• Exercise aim:
From the records below, transcribe only the lines running from the one with "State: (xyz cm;" through the one with "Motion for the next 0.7". Keep both of those end lines.

• Supplied data:
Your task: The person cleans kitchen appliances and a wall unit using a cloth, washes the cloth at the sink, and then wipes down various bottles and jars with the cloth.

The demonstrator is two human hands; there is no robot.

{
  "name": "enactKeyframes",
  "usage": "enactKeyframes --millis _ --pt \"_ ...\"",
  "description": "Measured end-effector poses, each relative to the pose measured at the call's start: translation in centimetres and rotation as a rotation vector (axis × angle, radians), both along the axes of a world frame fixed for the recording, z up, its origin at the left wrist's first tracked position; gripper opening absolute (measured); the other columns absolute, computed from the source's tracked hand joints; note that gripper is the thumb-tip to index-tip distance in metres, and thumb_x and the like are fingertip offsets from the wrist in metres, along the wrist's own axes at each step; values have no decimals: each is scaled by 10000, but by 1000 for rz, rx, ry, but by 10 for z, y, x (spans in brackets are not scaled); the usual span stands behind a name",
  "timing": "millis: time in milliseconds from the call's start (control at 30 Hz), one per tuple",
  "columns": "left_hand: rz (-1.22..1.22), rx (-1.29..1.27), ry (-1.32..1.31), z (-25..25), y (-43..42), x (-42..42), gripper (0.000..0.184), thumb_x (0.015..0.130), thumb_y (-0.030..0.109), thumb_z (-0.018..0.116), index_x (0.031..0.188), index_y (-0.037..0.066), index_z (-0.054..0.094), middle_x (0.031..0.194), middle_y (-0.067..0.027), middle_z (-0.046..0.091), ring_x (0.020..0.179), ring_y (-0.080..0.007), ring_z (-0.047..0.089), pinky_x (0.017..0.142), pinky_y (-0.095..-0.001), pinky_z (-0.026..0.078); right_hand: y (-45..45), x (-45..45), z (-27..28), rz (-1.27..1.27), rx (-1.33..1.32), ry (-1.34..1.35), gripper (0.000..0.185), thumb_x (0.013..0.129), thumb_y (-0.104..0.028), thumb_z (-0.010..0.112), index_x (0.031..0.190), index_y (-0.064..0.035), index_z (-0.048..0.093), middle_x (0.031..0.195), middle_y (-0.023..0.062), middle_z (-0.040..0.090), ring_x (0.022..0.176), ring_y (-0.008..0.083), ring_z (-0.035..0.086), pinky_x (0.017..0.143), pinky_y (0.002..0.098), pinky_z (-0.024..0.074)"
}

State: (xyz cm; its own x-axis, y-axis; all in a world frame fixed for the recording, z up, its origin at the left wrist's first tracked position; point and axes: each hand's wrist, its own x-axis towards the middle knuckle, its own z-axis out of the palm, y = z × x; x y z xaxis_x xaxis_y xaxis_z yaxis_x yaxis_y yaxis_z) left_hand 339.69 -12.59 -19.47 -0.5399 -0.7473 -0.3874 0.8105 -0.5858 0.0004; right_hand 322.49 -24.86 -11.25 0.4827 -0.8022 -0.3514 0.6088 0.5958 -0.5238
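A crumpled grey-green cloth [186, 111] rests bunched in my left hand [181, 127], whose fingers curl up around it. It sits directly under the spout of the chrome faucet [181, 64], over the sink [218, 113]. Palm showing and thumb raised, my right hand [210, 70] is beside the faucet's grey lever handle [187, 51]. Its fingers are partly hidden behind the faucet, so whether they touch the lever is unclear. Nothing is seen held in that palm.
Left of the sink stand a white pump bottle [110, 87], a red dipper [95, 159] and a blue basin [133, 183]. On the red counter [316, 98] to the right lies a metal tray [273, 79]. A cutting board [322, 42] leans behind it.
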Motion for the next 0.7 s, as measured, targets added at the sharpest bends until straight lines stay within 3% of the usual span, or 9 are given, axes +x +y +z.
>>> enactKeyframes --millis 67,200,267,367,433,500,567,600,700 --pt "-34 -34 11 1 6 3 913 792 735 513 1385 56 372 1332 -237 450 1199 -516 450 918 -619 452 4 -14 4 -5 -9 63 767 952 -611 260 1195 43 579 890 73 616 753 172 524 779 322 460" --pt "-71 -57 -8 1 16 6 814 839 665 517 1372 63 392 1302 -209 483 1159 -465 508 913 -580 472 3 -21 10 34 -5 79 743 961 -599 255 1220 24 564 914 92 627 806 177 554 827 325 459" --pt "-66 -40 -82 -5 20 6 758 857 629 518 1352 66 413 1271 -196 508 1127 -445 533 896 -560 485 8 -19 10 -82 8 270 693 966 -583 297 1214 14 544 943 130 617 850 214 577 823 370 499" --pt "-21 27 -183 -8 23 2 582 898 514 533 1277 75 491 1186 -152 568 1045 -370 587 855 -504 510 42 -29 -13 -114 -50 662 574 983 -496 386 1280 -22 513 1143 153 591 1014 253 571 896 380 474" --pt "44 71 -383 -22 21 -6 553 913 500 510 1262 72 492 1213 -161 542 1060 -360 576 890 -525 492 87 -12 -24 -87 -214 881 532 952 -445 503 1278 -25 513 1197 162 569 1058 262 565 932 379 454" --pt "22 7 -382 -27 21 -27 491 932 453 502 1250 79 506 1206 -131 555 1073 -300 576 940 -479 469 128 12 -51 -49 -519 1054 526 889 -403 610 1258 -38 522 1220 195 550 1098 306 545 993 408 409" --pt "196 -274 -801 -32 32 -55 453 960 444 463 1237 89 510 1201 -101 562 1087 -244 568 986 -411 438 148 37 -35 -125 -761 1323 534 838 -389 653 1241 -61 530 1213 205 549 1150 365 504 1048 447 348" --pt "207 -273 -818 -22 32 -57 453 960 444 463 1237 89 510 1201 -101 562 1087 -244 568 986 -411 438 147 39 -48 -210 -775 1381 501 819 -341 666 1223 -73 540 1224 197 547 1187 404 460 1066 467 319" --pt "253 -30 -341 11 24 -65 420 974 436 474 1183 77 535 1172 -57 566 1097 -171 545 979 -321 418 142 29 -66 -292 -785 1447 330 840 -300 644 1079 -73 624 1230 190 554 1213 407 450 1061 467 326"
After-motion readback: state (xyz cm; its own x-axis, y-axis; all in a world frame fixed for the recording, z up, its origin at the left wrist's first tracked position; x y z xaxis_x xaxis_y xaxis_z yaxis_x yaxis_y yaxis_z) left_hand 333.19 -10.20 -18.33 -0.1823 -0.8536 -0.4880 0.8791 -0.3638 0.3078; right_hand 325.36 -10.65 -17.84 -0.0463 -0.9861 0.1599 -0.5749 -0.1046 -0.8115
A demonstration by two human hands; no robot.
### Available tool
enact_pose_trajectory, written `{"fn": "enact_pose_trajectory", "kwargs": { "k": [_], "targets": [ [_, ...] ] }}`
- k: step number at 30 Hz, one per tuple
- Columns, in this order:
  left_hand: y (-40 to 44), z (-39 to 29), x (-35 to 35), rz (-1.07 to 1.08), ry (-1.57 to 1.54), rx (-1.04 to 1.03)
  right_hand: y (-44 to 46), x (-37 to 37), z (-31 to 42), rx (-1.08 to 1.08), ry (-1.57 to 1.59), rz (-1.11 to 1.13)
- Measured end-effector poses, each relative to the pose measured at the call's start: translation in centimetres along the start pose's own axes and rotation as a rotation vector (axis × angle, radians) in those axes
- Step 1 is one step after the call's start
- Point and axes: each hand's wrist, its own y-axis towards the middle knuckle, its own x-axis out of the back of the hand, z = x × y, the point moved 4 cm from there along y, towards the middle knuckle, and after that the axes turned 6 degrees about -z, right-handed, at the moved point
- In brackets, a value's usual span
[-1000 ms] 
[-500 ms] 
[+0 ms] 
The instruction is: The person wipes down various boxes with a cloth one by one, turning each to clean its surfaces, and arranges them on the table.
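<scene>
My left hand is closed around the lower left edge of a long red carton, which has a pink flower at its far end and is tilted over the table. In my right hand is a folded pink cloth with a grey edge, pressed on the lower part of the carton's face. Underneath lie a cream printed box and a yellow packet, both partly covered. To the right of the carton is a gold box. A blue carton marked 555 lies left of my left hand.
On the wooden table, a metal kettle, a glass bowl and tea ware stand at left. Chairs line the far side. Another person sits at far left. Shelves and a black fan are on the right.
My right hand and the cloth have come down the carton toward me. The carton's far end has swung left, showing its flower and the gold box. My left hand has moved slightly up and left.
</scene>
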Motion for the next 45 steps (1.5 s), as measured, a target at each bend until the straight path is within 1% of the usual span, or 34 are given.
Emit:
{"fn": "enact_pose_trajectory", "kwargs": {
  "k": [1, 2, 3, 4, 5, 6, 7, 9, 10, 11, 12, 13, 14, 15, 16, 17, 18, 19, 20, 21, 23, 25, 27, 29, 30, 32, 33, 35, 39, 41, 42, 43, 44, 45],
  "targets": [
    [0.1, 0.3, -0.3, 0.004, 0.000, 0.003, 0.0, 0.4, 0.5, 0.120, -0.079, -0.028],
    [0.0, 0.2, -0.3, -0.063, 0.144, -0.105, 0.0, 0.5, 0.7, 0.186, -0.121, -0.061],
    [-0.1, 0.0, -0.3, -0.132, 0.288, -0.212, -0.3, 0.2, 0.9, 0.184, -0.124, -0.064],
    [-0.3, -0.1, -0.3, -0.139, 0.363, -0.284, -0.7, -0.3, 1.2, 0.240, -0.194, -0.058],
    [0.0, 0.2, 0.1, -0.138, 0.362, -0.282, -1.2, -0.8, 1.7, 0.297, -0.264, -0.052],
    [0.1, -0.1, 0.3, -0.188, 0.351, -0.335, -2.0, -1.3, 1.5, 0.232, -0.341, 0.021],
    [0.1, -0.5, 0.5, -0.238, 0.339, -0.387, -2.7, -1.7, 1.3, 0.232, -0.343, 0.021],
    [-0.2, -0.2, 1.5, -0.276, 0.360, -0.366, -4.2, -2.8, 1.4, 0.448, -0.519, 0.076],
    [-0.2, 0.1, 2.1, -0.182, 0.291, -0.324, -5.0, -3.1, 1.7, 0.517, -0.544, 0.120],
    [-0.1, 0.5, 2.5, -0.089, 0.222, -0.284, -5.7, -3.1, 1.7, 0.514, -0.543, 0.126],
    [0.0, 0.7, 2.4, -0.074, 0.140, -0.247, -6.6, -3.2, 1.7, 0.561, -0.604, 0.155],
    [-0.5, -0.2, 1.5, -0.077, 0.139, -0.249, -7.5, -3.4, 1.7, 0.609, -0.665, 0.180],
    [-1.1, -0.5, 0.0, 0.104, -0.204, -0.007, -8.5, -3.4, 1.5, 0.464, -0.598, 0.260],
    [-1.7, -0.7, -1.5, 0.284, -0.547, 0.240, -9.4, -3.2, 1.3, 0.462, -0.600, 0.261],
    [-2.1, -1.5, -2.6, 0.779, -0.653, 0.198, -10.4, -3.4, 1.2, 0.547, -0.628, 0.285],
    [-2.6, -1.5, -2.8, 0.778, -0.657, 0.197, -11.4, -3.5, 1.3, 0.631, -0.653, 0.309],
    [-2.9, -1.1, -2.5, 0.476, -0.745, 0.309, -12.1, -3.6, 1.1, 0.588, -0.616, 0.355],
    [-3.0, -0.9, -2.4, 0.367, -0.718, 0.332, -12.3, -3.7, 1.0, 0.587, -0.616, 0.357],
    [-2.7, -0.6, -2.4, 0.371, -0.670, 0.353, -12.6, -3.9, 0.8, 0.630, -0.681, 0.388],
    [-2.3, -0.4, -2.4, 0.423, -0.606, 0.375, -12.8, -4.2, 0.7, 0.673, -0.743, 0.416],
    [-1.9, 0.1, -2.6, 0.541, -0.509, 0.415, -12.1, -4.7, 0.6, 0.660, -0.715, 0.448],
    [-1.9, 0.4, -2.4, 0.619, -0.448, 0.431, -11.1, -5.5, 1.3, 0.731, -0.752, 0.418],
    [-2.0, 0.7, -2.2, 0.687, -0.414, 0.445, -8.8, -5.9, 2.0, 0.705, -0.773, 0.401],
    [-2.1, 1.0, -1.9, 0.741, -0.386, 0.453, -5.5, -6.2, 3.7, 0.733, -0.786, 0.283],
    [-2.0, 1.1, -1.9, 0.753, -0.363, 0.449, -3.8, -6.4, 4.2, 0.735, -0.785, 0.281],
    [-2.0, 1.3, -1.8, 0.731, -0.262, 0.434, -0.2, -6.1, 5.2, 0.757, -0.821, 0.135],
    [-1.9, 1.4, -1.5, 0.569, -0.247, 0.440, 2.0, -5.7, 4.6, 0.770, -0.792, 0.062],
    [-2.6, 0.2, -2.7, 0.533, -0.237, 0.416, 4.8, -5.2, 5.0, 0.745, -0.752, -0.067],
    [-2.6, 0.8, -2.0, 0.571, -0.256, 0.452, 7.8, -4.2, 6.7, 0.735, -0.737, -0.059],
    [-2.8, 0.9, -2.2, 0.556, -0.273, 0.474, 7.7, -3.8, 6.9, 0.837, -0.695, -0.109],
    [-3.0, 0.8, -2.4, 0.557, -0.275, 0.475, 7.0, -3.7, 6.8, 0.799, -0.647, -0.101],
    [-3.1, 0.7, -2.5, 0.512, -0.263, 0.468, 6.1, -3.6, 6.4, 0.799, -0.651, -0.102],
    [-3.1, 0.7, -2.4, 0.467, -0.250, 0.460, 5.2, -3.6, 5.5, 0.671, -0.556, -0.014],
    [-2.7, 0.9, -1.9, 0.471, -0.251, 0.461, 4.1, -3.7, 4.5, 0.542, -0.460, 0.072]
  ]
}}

• Written answer:
State: (xyz cm; its own x-axis, y-axis; all in a world frame fixed for the recording, z up, its origin at the left wrist's first tracked position; point and axes: each hand's wrist, its own x-axis towards the middle knuckle, its own z-axis out of the palm, y = z × x; x y z xaxis_x xaxis_y xaxis_z yaxis_x yaxis_y yaxis_z) left_hand 339.69 -12.59 -19.47 -0.5399 -0.7473 -0.3874 0.8105 -0.5858 0.0004; right_hand 322.49 -24.86 -11.25 0.4827 -0.8022 -0.3514 0.6088 0.5958 -0.5238
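A crumpled grey-green cloth [186, 111] rests bunched in my left hand [181, 127], whose fingers curl up around it. It sits directly under the spout of the chrome faucet [181, 64], over the sink [218, 113]. Palm showing and thumb raised, my right hand [210, 70] is beside the faucet's grey lever handle [187, 51]. Its fingers are partly hidden behind the faucet, so whether they touch the lever is unclear. Nothing is seen held in that palm.
Left of the sink stand a white pump bottle [110, 87], a red dipper [95, 159] and a blue basin [133, 183]. On the red counter [316, 98] to the right lies a metal tray [273, 79]. A cutting board [322, 42] leans behind it.
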Motion for the next 0.7 s, as measured, targets added at the sharpest bends until straight lines stay within 3% of the usual span, or 9 are given, axes +x +y +z.

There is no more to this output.